Il loro approccio è particolarmente subdolo: contattano le vittime telefonicamente, creando un senso di urgenza fittizia legata a necessità investigative che giustificherebbero il prelievo di denaro o oggetti di valore. “Ci hanno chiamato dicendo che dovevamo aiutarli a risolvere un problema”, racconta un testimone. Le truffe si intensificano ulteriormente quando i parenti vengono indirizzati lontano da casa della vittima, lasciandola sola e nel panico.

Ma non è tutto: i truffatori stanno utilizzando tecnologie all’avanguardia come il caller ID spoofing. Questa tecnica consente di mascherare il loro numero reale, sostituendolo con quello ufficiale dei Carabinieri, ingannando anche i cittadini più scettici. “La situazione è allarmante, ma non ci lasciamo spaventare”, dichiara un residente di Ischia.

In risposta a questo clima di paura, l’Arma dei Carabinieri ha diffuso un chiaro messaggio di avvertimento: “Non preannunciamo mai operazioni via telefono e non chiediamo mai denaro”. Le informazioni non lasciano spazio a dubbi: è fondamentale che chiunque riceva telefonate dubbie interrompa immediatamente ogni comunicazione e contatti il Numero Unico di Emergenza 112 per verificare la veridicità della richiesta.

In queste ore, le autorità hanno inoltre designato un vademecum rivolto ai cittadini, che invita alla massima cautela.
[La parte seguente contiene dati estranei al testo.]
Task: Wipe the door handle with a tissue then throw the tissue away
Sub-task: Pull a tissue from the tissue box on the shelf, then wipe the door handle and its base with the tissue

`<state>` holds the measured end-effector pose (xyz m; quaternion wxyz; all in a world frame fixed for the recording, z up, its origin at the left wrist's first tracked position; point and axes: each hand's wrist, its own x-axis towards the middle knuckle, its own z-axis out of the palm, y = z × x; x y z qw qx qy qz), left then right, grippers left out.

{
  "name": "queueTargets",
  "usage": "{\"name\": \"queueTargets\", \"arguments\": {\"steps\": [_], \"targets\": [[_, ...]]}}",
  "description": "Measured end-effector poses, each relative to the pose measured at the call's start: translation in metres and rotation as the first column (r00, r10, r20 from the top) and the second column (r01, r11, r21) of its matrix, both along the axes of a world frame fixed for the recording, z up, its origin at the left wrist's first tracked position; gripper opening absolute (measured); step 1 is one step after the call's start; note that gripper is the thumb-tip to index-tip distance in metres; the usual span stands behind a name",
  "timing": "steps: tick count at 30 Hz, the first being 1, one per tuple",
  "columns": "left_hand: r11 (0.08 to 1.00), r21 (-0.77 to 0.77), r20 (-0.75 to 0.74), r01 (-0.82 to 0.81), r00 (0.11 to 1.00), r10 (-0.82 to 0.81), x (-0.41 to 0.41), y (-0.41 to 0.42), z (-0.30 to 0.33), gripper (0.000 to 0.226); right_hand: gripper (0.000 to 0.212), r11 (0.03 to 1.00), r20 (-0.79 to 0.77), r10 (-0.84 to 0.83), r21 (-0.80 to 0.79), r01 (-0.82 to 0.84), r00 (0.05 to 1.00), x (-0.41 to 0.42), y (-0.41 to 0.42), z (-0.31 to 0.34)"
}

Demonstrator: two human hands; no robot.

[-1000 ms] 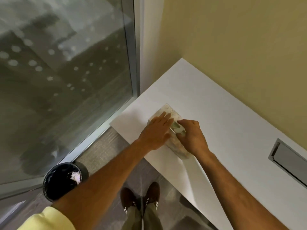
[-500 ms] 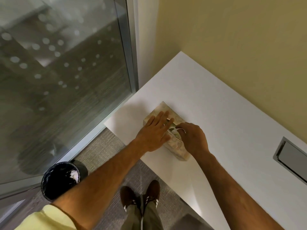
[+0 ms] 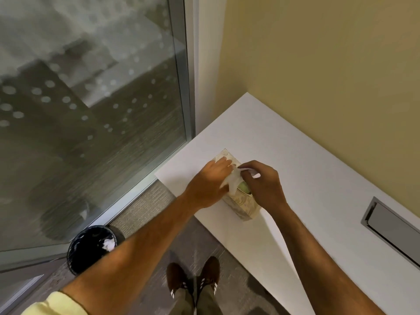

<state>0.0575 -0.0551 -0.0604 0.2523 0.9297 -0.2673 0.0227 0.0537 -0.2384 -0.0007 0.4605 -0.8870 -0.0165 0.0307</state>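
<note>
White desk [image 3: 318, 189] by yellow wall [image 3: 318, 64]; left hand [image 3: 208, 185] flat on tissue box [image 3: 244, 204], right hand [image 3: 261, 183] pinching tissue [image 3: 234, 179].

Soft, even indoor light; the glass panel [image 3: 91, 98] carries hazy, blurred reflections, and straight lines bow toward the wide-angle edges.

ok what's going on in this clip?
A person stands at a white counter pulling a tissue out of a tissue box. The left hand lies flat on the box; the right hand pinches the tissue, which is partly out of the slot. A black bin with a crumpled tissue inside sits on the floor by the glass door. No door handle is in view.
</note>
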Motion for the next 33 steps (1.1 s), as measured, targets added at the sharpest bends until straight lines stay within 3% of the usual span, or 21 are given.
{"name": "queueTargets", "arguments": {"steps": [2,3,5,7,10,14,18,21,24,28,33], "targets": [[0.998,-0.049,0.201,0.029,0.979,-0.019,-0.016,0.014,0.025,0.046,0.016,0.995,-0.089,0.055,0.088,-0.047,0.994,-0.003,0.009,0.019],[0.993,-0.113,0.194,0.013,0.981,0.010,-0.026,0.021,0.037,0.043,0.017,0.990,-0.111,0.094,0.111,-0.081,0.989,-0.005,0.015,0.028],[0.962,-0.247,0.006,-0.119,0.992,0.124,-0.047,0.035,0.064,0.037,0.018,0.982,-0.098,0.150,0.128,-0.137,0.984,-0.010,0.032,0.043],[0.923,-0.264,-0.210,-0.279,0.951,0.227,-0.069,0.054,0.088,0.049,0.019,0.967,-0.096,0.191,0.189,-0.170,0.977,-0.021,0.056,0.060],[0.860,-0.248,-0.348,-0.446,0.870,0.351,-0.107,0.085,0.121,0.057,0.028,0.915,-0.095,0.302,0.306,-0.261,0.949,-0.039,0.096,0.085],[0.787,-0.221,-0.334,-0.576,0.803,0.494,-0.163,0.138,0.150,0.063,0.028,0.831,-0.089,0.476,0.370,-0.415,0.875,-0.068,0.155,0.109],[0.663,-0.289,-0.343,-0.691,0.721,0.602,-0.227,0.188,0.172,0.051,0.026,0.718,-0.062,0.615,0.456,-0.526,0.786,-0.114,0.218,0.123],[0.576,-0.306,-0.319,-0.758,0.652,0.688,-0.277,0.223,0.185,0.040,0.037,0.660,-0.078,0.666,0.526,-0.536,0.742,-0.153,0.262,0.131],[0.493,-0.338,-0.282,-0.802,0.586,0.759,-0.329,0.260,0.194,0.028,0.034,0.598,-0.129,0.713,0.624,-0.503,0.689,-0.197,0.303,0.133],[0.371,-0.404,-0.330,-0.836,0.511,0.794,-0.401,0.309,0.210,0.012,0.042,0.533,-0.156,0.784,0.665,-0.523,0.601,-0.265,0.364,0.135],[0.295,-0.471,-0.351,-0.832,0.483,0.802,-0.487,0.375,0.224,0.006,0.021,0.537,-0.163,0.785,0.661,-0.525,0.598,-0.353,0.439,0.137]]}}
È un appello a rimanere uniti in questa lotta contro la paura e le truffe che minacciano la tranquillità delle comunità locali. “Dobbiamo stare attenti e aiutarci l’un l’altro”, è l’invito condiviso tra i residenti, che desiderano mantenere alta l’attenzione per proteggere i più indifesi. Ora, resta da vedere come evolverà questa situazione e quali misure ulteriori verranno adottate per garantire la sicurezza nella zona.